- _Exercise requirements_
The whole listing needs to be returned exactly as it appears.

Start of Block

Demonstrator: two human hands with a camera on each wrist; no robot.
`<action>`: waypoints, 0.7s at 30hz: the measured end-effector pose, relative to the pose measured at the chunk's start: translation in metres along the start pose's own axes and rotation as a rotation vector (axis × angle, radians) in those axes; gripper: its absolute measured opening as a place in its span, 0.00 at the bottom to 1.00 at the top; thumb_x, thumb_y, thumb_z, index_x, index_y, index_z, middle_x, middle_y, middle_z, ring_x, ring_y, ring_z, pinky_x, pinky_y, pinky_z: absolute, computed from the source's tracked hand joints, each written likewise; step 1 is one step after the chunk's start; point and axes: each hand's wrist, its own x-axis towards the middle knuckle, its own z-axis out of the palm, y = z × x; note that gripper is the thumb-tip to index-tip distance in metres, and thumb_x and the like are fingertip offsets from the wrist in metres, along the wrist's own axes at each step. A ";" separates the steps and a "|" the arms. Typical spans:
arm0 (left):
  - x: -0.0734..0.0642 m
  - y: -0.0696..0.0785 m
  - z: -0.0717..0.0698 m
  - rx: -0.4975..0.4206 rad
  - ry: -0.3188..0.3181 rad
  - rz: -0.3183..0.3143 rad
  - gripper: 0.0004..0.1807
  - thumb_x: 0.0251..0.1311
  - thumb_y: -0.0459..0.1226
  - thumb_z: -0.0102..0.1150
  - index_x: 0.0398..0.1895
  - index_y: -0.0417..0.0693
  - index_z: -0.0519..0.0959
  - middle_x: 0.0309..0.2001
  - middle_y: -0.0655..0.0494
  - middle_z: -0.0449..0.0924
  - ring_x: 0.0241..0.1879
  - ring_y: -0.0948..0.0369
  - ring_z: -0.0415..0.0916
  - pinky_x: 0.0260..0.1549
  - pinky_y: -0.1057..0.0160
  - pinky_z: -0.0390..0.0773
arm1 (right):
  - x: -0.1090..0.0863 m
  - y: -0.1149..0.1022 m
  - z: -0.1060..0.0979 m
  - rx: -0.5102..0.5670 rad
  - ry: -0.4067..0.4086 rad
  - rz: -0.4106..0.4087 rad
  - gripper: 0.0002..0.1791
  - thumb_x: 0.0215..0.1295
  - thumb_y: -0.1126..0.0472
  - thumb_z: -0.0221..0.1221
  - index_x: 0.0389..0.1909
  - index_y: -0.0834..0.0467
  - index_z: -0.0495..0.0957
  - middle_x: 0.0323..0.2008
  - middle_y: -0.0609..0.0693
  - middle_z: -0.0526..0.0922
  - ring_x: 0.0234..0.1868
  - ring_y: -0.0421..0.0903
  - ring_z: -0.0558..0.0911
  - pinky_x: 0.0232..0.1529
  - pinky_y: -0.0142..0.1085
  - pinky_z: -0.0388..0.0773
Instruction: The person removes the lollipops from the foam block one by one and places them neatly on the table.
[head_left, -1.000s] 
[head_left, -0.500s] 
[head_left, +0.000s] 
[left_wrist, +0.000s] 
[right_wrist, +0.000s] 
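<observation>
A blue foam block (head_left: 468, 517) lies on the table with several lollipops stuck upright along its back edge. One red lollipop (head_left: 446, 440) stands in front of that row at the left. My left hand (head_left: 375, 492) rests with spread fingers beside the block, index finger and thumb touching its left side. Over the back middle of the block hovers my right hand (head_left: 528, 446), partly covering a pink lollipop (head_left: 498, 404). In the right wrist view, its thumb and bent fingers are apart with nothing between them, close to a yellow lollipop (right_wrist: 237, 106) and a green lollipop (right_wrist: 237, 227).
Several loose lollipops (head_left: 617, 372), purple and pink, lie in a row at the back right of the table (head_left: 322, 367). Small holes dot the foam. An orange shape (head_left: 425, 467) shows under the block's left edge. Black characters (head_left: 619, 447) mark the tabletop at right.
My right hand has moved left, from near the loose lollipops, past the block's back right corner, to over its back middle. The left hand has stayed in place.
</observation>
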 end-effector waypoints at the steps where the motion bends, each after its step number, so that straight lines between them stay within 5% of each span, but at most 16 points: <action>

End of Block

- _Output for this task_
Demonstrator: two human hands with a camera on each wrist; no robot.
`<action>`: waypoints, 0.7s at 30hz: the measured end-effector pose, relative to the pose measured at the chunk's start: translation in metres along the start pose's own axes and rotation as a rotation vector (axis × angle, radians) in those axes; gripper: its absolute measured opening as a place in its span, 0.00 at the bottom to 1.00 at the top; thumb_x, thumb_y, thumb_z, index_x, index_y, index_z, middle_x, middle_y, middle_z, ring_x, ring_y, ring_z, pinky_x, pinky_y, pinky_z: absolute, computed from the source's tracked hand joints, each written likewise; step 1 is one step after the chunk's start; point and axes: each hand's wrist, its own x-axis towards the middle knuckle, its own z-axis out of the palm, y = z × x; note that gripper is the thumb-tip to index-tip distance in metres, and thumb_x and the like are fingertip offsets from the wrist in metres, along the wrist's own axes at each step. A ";" separates the steps and a "|" the arms. Typical spans:
arm0 (left):
  - x: -0.0734..0.0642 m
  - y: -0.0696..0.0785 m
  - z: -0.0717..0.0698 m
  - rx: -0.4975..0.4206 rad
  - ry: -0.3188..0.3181 rad
  - rz: -0.3183..0.3143 rad
  - gripper: 0.0004..0.1807
  - thumb_x: 0.0251..0.1311
  - thumb_y: -0.0459..0.1226
  - thumb_z: -0.0102..0.1150
  - index_x: 0.0398..0.1895
  - index_y: -0.0417..0.0693
  - index_z: -0.0519..0.0959
  - middle_x: 0.0309..0.2001
  - middle_y: -0.0655..0.0494
  - middle_z: -0.0449..0.0924
  - ring_x: 0.0241..0.1879
  - ring_y: -0.0948..0.0369
  - ring_z: -0.0415..0.0916
  - pinky_x: 0.0260..0.1549
  - pinky_y: -0.1057..0.0160
  - pinky_z: -0.0390..0.0773
arm1 (right):
  - x: -0.1090..0.0863 m
  - y: -0.1149..0.1022 m
  - z: -0.1060..0.0979 m
  - rx: -0.5102..0.5670 rad
  - ry: -0.4067..0.4086 rad
  - rz: -0.4106..0.4087 rad
  - gripper: 0.0002..0.1791
  - thumb_x: 0.0215..0.1295
  - thumb_y: -0.1126..0.0472
  - thumb_z: -0.0221..0.1221
  - index_x: 0.0389..0.1909
  - index_y: -0.0834..0.0467
  - index_z: -0.0495..0.0957
  - middle_x: 0.0323..0.2008
  - middle_y: -0.0609..0.0693
  - middle_z: -0.0526..0.0922
  - ring_x: 0.0234..0.1868
  - ring_y: -0.0421..0.0903
  - ring_z: -0.0558..0.0911
  - pinky_x: 0.0232..0.1529
  - pinky_y: -0.0142..0.1085
  - pinky_z: -0.0388..0.0773
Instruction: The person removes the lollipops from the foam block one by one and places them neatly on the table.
[head_left, -1.000s] 
[head_left, -0.500s] 
[head_left, +0.000s] 
[left_wrist, +0.000s] 
[right_wrist, +0.000s] 
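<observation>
A blue foam block (head_left: 468, 517) lies on the table with several lollipops stuck upright along its back edge. One red lollipop (head_left: 446, 440) stands in front of that row at the left. My left hand (head_left: 375, 492) rests with spread fingers beside the block, index finger and thumb touching its left side. Over the back middle of the block hovers my right hand (head_left: 528, 446), partly covering a pink lollipop (head_left: 498, 404). In the right wrist view, its thumb and bent fingers are apart with nothing between them, close to a yellow lollipop (right_wrist: 237, 106) and a green lollipop (right_wrist: 237, 227).
Several loose lollipops (head_left: 617, 372), purple and pink, lie in a row at the back right of the table (head_left: 322, 367). Small holes dot the foam. An orange shape (head_left: 425, 467) shows under the block's left edge. Black characters (head_left: 619, 447) mark the tabletop at right.
My right hand has moved left, from near the loose lollipops, past the block's back right corner, to over its back middle. The left hand has stayed in place.
</observation>
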 end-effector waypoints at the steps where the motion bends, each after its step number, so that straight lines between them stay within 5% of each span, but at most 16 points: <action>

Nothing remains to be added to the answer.